The WEE1 inhibitor adavosertib used here has recently been reported to have broader effects, including S-phase effects and activity as an inhibitor of PLK1 (48, 49). Thus, alternative explanations for the effects detected here could relate to off-target effects of adavosertib. Most importantly, though, in considering the possibility of translating our observations to clinical advances for patients with TP53-mutated cancers, the combination of adavosertib and alisertib appeared not only highly synergistic, but combination-treated xenograft mice showed this dramatic response to the combination therapy without notable toxicity and with stable weight.

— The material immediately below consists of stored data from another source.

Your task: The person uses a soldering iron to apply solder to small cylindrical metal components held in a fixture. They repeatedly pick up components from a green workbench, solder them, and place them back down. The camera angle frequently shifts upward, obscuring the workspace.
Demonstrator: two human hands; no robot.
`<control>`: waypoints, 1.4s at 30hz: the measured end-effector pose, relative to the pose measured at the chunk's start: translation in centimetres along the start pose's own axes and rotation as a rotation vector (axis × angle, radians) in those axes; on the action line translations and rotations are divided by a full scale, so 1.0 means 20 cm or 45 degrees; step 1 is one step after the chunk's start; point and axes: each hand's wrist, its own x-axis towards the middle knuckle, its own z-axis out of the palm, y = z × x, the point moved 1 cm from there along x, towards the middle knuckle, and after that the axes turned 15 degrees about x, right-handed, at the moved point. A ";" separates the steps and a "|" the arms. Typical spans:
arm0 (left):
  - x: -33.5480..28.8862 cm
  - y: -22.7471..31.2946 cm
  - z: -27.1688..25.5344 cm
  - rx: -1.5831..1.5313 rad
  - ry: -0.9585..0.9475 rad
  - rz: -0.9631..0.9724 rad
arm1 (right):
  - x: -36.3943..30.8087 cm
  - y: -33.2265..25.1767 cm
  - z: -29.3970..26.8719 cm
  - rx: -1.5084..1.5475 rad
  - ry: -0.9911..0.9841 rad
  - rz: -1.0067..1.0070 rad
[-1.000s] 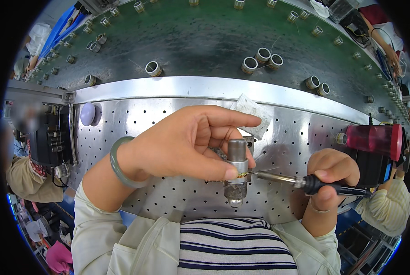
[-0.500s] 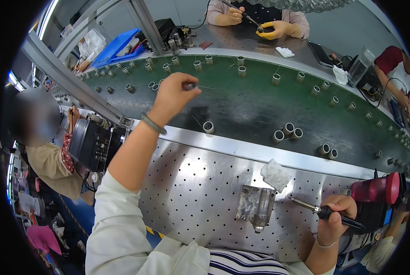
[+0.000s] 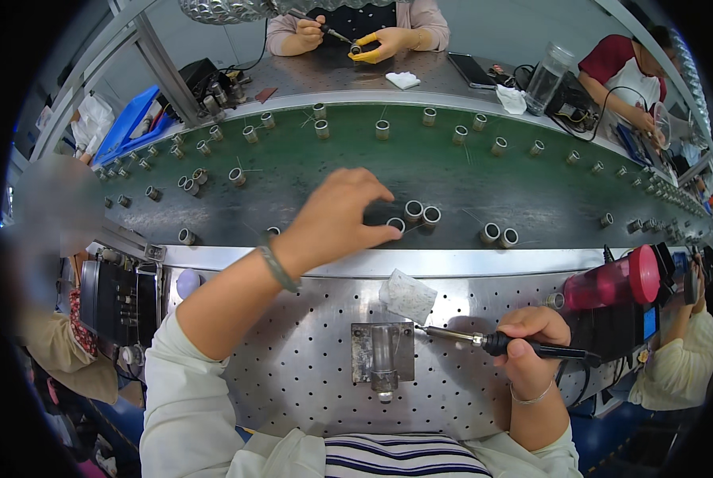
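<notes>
Held L hand [image 3: 332, 217] wide, w/ thumb and fingers well apart, over dark green conveyor belt [image 3: 523, 187], right by a trio of short hollow silvery metal cylinders [image 3: 413, 212]. Had thumb tip partly in front of nearest one; couldn't tell if touching. Gripped slim black-handled soldering iron [image 3: 496, 343] in R hand [image 3: 541, 325], w/ metal tip pointing L, just beside upper R corner of grey metal fixture block [image 3: 384, 358]. Saw fixture on perforated silvery metal desk [image 3: 293, 382], w/ crumpled off-white square pad [image 3: 408, 296] just beyond it, twd belt. Saw two more cylinders [image 3: 490, 233] paired farther R, nr belt's close edge. Spotted see-thru pink cylindrical container [image 3: 603, 285] at R, lying sideways. Wore greenish bangle [image 3: 277, 271] on L wrist.
</notes>
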 end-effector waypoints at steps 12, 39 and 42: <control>0.12 0.03 0.11 -0.043 -0.130 -0.102 | 0.00 -0.04 0.00 0.028 -0.072 -0.027; -0.37 0.19 -0.03 -2.052 -1.166 -0.355 | -0.02 0.03 0.01 -0.015 -0.149 -0.031; -0.39 0.26 -0.08 -2.178 -0.850 -0.463 | -0.02 0.04 0.00 -0.011 -0.160 -0.022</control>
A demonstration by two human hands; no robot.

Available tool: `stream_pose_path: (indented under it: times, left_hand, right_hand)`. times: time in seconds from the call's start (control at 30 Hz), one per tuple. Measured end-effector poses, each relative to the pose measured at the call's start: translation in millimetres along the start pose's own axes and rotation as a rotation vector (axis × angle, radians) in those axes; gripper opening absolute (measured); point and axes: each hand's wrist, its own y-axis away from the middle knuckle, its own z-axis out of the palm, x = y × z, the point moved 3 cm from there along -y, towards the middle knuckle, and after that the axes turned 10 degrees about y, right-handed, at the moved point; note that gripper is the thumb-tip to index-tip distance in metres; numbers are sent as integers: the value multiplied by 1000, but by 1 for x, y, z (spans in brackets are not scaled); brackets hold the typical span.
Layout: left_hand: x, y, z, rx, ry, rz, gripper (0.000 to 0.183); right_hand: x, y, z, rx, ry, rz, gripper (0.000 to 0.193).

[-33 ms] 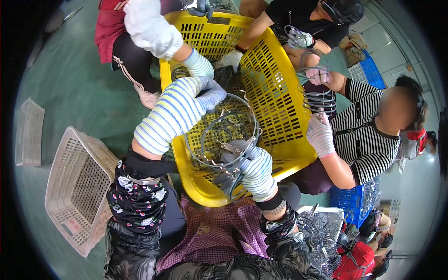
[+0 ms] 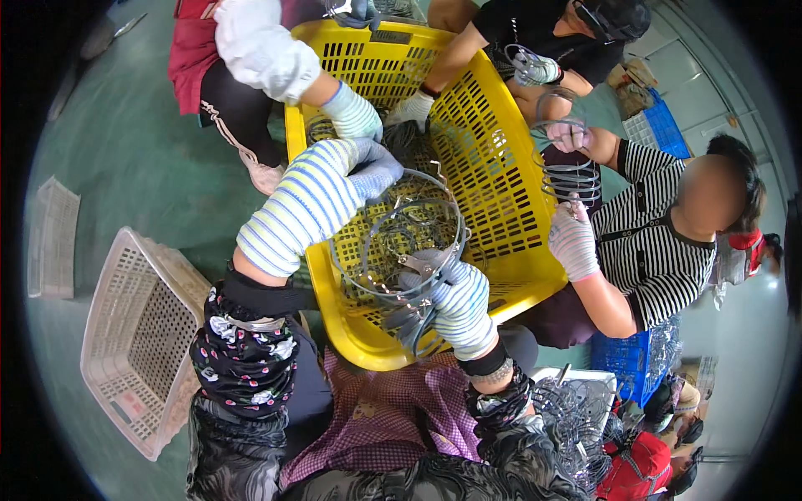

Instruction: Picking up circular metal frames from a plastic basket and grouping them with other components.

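Note:
My left hand (image 2: 355,171), in a blue-and-yellow striped knit glove, is closed at the upper left of a coil of thin grey cable (image 2: 368,225). Its thumb and fingers pinch together at the loop's edge. My right hand (image 2: 455,296), gloved in white and blue stripes, grips the coil's lower right side. Small metal end pieces show near its fingers, and dark loose strands hang below them. The coil is held over a yellow slotted basket (image 2: 522,267). More tangled cables lie inside, partly hidden by the coil and my hands.
Co-workers' gloved hands reach into the basket's far end. On the right, a person in stripes holds another grey coil (image 2: 572,179). A white crate (image 2: 142,326) lies tilted on the green floor to my left. Cables fill a white bin (image 2: 576,401) by my right elbow.

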Motion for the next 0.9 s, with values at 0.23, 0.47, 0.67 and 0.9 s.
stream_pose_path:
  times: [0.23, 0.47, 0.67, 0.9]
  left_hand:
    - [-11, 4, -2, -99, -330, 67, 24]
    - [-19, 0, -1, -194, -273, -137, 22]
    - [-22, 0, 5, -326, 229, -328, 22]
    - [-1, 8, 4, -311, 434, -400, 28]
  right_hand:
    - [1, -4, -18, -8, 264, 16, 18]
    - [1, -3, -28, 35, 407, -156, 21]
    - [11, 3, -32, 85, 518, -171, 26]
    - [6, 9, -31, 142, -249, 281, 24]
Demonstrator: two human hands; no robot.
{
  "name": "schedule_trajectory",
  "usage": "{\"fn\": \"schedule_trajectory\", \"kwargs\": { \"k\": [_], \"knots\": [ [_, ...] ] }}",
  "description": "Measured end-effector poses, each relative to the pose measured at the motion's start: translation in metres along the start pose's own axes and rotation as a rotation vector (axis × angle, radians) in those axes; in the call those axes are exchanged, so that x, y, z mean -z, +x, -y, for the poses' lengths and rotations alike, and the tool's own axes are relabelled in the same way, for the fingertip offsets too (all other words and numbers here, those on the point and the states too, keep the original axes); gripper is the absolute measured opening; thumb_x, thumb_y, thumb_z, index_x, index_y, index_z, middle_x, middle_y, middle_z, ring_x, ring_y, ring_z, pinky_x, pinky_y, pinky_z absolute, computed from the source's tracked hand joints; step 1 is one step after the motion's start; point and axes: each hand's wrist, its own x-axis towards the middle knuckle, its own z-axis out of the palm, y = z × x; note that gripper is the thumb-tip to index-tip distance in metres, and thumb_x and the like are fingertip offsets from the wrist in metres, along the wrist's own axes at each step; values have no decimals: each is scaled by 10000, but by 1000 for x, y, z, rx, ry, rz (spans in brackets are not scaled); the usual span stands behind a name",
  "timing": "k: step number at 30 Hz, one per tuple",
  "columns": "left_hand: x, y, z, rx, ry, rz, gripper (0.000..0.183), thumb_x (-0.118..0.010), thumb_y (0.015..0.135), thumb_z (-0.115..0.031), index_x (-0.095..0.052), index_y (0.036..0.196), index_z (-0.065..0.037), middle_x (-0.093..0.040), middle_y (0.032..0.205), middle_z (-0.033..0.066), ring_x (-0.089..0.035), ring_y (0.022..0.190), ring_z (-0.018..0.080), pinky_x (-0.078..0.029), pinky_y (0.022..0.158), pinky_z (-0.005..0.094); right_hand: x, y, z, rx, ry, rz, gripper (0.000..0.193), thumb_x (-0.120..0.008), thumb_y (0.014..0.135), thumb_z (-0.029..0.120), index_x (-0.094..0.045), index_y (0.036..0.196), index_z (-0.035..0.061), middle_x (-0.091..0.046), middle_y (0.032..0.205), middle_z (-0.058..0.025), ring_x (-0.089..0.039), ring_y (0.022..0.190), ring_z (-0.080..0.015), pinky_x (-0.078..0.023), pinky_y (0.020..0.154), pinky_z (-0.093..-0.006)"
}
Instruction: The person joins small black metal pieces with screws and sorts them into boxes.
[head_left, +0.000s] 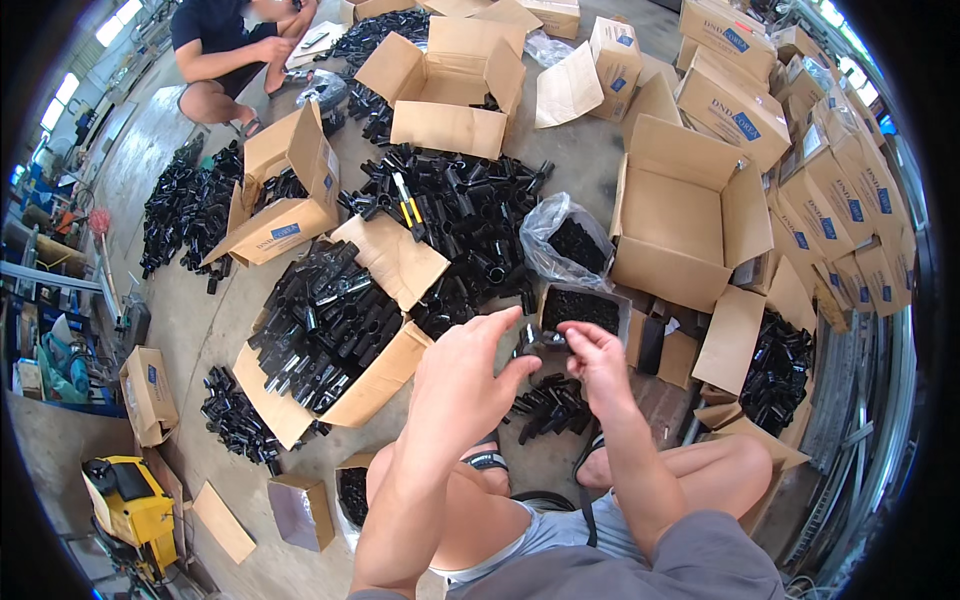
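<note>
My left hand [468, 365] reaches forward with thumb and fingers apart, and I see nothing gripped in it. Just beyond its fingertips is a shiny black tubular piece [527, 341]. My right hand [600, 368] is closed, its thumb and fingertips pinching a small dark part at the right end of that piece; the exact shape of the part is too small to tell. Behind both hands stands an open box of small black parts [582, 308]. Below the hands, between my feet, lies a small pile of black tubular pieces [552, 408].
An open carton heaped with black tubes [325, 320] stands to the left. A clear bag of small black parts [568, 245] and an open carton [672, 210] are ahead. A yellow-handled cutter [408, 205] lies on the far pile. Another person [225, 60] squats at the far left.
</note>
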Motion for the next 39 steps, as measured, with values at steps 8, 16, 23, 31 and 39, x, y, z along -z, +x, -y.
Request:
{"fn": "schedule_trajectory", "kwargs": {
  "k": [8, 16, 23, 31, 39],
  "knots": [
    [-2, 24, -10, 57, -27, 111, 294, -809, 822, -157, -704, 1028, 24, -762, 896, 175, -767, 824, 281, -575, 759, 354, -32, -12, 78, 244, 299, 169, 205, -643, 1036, 163, -700, 1175, 23, -689, 892, -23, -560, 613, -87, -441, 585, -233],
    [-6, 33, 0, 119, -138, -162, 236, -746, 882, -177, -662, 982, 20, -702, 804, 192, -683, 756, 383, -509, 707, 421, 1, 60, -73, 388, -924, -169, 293, -634, 981, 317, -722, 993, 38, -749, 869, -184, -743, 837, -352, -578, 765, -416],
    [-4, 33, -4, 173, -213, -211, 251, -738, 907, -177, -688, 1064, 11, -755, 899, 150, -737, 813, 290, -535, 765, 380, 30, 61, -185, 235, -1627, -75, 372, -712, 915, 345, -694, 1102, 24, -720, 1088, -176, -660, 1086, -351, -460, 968, -508],
    [7, 33, -4, 110, -523, -412, 200, -693, 976, -75, -669, 1144, 31, -743, 995, 65, -677, 904, 87, -532, 804, 261, -12, 61, -131, 423, -1097, -43, 236, -617, 972, 282, -697, 991, 61, -722, 971, -208, -699, 947, -404, -544, 822, -517],
    [15, 31, 5, 139, -601, -473, 188, -675, 994, -65, -666, 1159, 24, -728, 1028, 54, -671, 958, 95, -524, 857, 256, -49, 100, -78, 261, -1143, -40, 264, -594, 994, 292, -721, 1033, 63, -722, 1006, -228, -697, 983, -415, -556, 856, -505]
  ]
}}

We have demonstrated that the combination of adavosertib and alisertib synergistically enhances cancer cell death in TP53-mutated HNSCC cell lines, and inhibits tumor growth in xenograft in vivo models. Treatment of malignant cells with alisertib leads to defects in spindle assembly; however, due to increased deactivating phosphorylation of CDK1, mitotic entry may be impaired, preventing the expected cytotoxicity of AURKA inhibition. Addition of the WEE1 inhibitor adavosertib overcame resistance to alisertib, possibly by abrogating CDK1 phosphorylation and inducing mitotic catastrophe as cells with DNA damage and defective spindles/centrosomes progressed though the G2–M checkpoint. Based on the data presented, we recommend further clinical investigation combining adavosertib and alisertib in patients with HNSCC harboring TP53 mutation, and exploration of this drug combination in other TP53-mutated malignancies known to have high AURKA expression.
Disclosure of Potential Conflicts of Interest
R. Mehra reports receiving other commercial research support from AstraZeneca and is a consultant/advisory board member for Genentech, Innate Pharma, and Bristol-Myers Squibb. B.A. Burtness is a consultant/advisory board member for AstraZeneca, Merck, and IDDI. No potential conflicts of interest were disclosed by the other authors.